- Location within Vietnam

Highest point
- Elevation: 2,598 m (8,524 ft)
- Prominence: 2,208 m (7,244 ft)
- Listing: List of Ultras of Southeast Asia Ribu
- Coordinates: 15°4′9″N 107°58′30″E﻿ / ﻿15.06917°N 107.97500°E

Geography
- Location: Vietnam
- Parent range: Annamite Range

Climbing
- First ascent: Unknown

= Ngọc Linh =

Mountain in Vietnam

Ngọc Linh (a Sino-Vietnamese name meaning "Jade Mountain") is a 2,598 m (Note: or 2208) mountain of the Annamite Range in Vietnam.

==History==
Its name Ngọc-linh liên-sơn (Ngoc-linh Mountains) was originated from Ngơl k'iàng or Ngơk kariàng in Jeh-Tariang language. It means "the great mountain".

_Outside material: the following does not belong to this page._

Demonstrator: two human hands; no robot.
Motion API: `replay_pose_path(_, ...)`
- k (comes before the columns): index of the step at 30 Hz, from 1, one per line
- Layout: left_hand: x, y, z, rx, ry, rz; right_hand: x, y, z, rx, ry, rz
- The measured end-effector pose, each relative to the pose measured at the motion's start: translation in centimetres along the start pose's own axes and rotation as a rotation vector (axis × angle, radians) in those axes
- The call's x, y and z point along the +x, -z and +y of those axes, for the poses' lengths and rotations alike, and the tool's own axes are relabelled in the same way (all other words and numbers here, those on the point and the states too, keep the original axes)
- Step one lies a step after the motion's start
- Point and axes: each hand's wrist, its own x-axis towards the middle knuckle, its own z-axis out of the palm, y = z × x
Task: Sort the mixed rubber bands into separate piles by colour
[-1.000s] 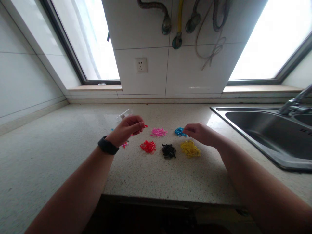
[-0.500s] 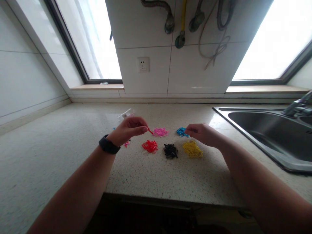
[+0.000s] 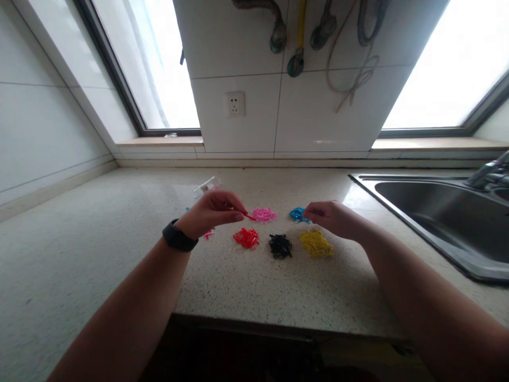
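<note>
Small plastic pieces lie sorted by colour on the speckled counter (image 3: 258,286): a red pile (image 3: 246,237), a black pile (image 3: 280,246), a yellow pile (image 3: 316,243), a pink pile (image 3: 264,214) and a blue pile (image 3: 297,214). My left hand (image 3: 212,213), with a black wristband, pinches one red piece (image 3: 249,216) just above the red pile. My right hand (image 3: 334,218) rests with curled fingers beside the blue pile, its fingertips touching it; whether it holds a piece is hidden. A few mixed pieces (image 3: 207,234) lie under my left hand.
A clear plastic bag (image 3: 203,187) lies behind my left hand. A steel sink (image 3: 437,212) with a tap (image 3: 489,172) fills the right side. A tiled wall with a socket (image 3: 235,104), hoses and two windows stands at the back.
My left hand has carried the red piece rightward and down, toward the red pile. My right hand has stayed at the blue pile.
</note>
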Motion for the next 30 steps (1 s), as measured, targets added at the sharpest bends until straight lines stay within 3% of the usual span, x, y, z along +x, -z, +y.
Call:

It’s located in the province Quảng Nam and the former province of Kon Tum. It is considered "the roof of Southern Vietnam".

==Culture==
Panax vietnamensis (sâm Ngọc Linh), a species of ginseng native to the South Central Coast and Central Highlands regions of Vietnam first identified as a separate species in 1973, is especially common on and around mount Ngọc Linh.

The area of Ngọc Linh mountain is also the only known habitat of Gracixalus lumarius or thorny tree frog and of the similar Gracixalus trieng or Trieng tree frog.